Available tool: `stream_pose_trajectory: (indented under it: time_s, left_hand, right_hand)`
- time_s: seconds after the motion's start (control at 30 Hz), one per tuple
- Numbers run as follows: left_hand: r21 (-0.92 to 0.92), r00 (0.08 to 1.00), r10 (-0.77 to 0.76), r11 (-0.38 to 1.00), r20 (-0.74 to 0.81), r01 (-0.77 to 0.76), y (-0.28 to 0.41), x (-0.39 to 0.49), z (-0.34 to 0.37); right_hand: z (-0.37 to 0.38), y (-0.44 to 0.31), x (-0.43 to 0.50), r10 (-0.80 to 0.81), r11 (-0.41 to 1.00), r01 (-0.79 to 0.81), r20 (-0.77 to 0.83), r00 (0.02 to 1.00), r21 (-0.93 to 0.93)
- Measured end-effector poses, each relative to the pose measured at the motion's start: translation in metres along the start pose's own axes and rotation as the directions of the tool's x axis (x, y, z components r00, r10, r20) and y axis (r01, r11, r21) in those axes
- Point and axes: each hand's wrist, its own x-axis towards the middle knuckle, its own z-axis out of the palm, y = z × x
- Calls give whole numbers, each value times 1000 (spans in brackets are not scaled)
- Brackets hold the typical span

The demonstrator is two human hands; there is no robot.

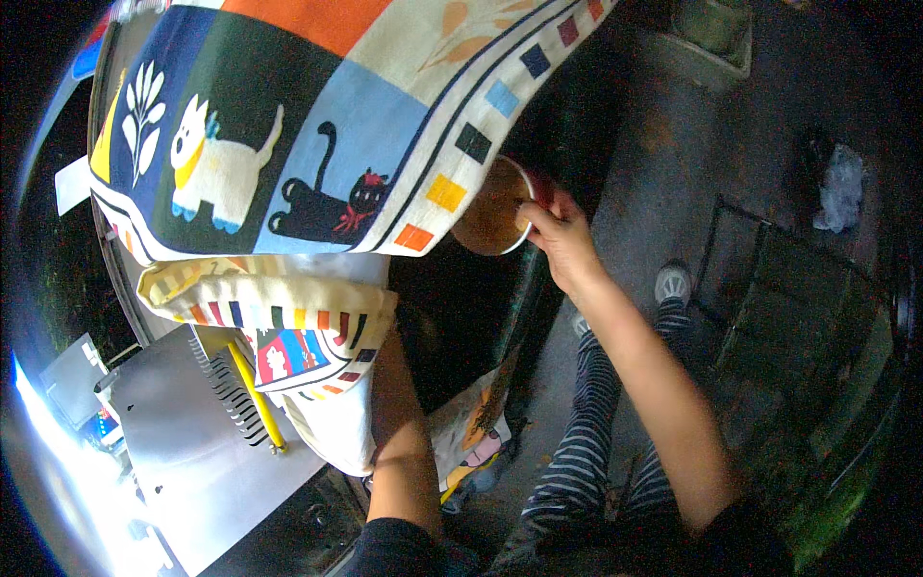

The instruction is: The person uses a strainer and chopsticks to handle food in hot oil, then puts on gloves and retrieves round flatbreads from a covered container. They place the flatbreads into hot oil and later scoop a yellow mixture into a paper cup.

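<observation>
A large cloth [324, 144] patterned with colored blocks, a white dog and a black cat spreads across the upper left, raised in front of me. Below it, a folded, bunched part of patterned cloth [339, 317] hangs down. My left forearm reaches up behind this fold, and the cloth hides the left hand. At the right edge of the large cloth, my right hand [566, 234] grips the rim of a round cup [494, 216], thumb at the inside. The cup has a white rim and a brownish inside; the cloth covers its left side.
A smooth silvery panel [202, 447] lies at lower left, with a black spiral binding [227, 389] and a yellow stick [256, 397] on it. Glare washes out the far left. A crumpled translucent plastic bag [840, 187] and a dark frame [743, 216] lie to the right. My striped legs stand below.
</observation>
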Motion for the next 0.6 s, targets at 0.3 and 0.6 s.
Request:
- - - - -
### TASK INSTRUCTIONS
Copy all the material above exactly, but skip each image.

### EXERCISE RESPONSE
Available tool: `stream_pose_trajectory: (indented under it: time_s, left_hand, right_hand)`
- time_s: seconds after the motion's start (control at 30 Hz), one per tuple
- Numbers run as follows: left_hand: r21 (-0.92 to 0.92), r00 (0.08 to 1.00), r10 (-0.77 to 0.76), r11 (-0.38 to 1.00), r20 (-0.74 to 0.81), r01 (-0.77 to 0.76), y (-0.28 to 0.41), x (-0.39 to 0.49), z (-0.34 to 0.37); right_hand: z (-0.37 to 0.38), y (-0.44 to 0.31), x (-0.43 to 0.50), r10 (-0.80 to 0.81), r11 (-0.41 to 1.00), r01 (-0.79 to 0.81), r20 (-0.77 to 0.83), r00 (0.02 to 1.00), r21 (-0.93 to 0.93)
- Measured end-effector poses, each relative to the pose measured at the motion's start: translation in metres along the start pose's own axes and rotation as the directions of the tool's x axis (x, y, z components r00, r10, r20) and y axis (r01, r11, r21) in those axes
- Point and axes: each hand's wrist, its own x-axis towards the middle knuckle, its own z-axis out of the palm, y = z × x
- Calls give whole numbers, each value times 1000 (spans in brackets are not scaled)
- Brackets hold the typical span

The demonstrator is two human hands; there is no robot.


The instruction is: The person uses a strainer and chopsticks to handle food in hot oil, then puts on gloves and retrieves round flatbreads from a covered container. They place the flatbreads into hot oil and later scoop a yellow mixture into a paper cup.

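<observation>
A large cloth [324, 144] patterned with colored blocks, a white dog and a black cat spreads across the upper left, raised in front of me. Below it, a folded, bunched part of patterned cloth [339, 317] hangs down. My left forearm reaches up behind this fold, and the cloth hides the left hand. At the right edge of the large cloth, my right hand [566, 234] grips the rim of a round cup [494, 216], thumb at the inside. The cup has a white rim and a brownish inside; the cloth covers its left side.
A smooth silvery panel [202, 447] lies at lower left, with a black spiral binding [227, 389] and a yellow stick [256, 397] on it. Glare washes out the far left. A crumpled translucent plastic bag [840, 187] and a dark frame [743, 216] lie to the right. My striped legs stand below.
</observation>
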Motion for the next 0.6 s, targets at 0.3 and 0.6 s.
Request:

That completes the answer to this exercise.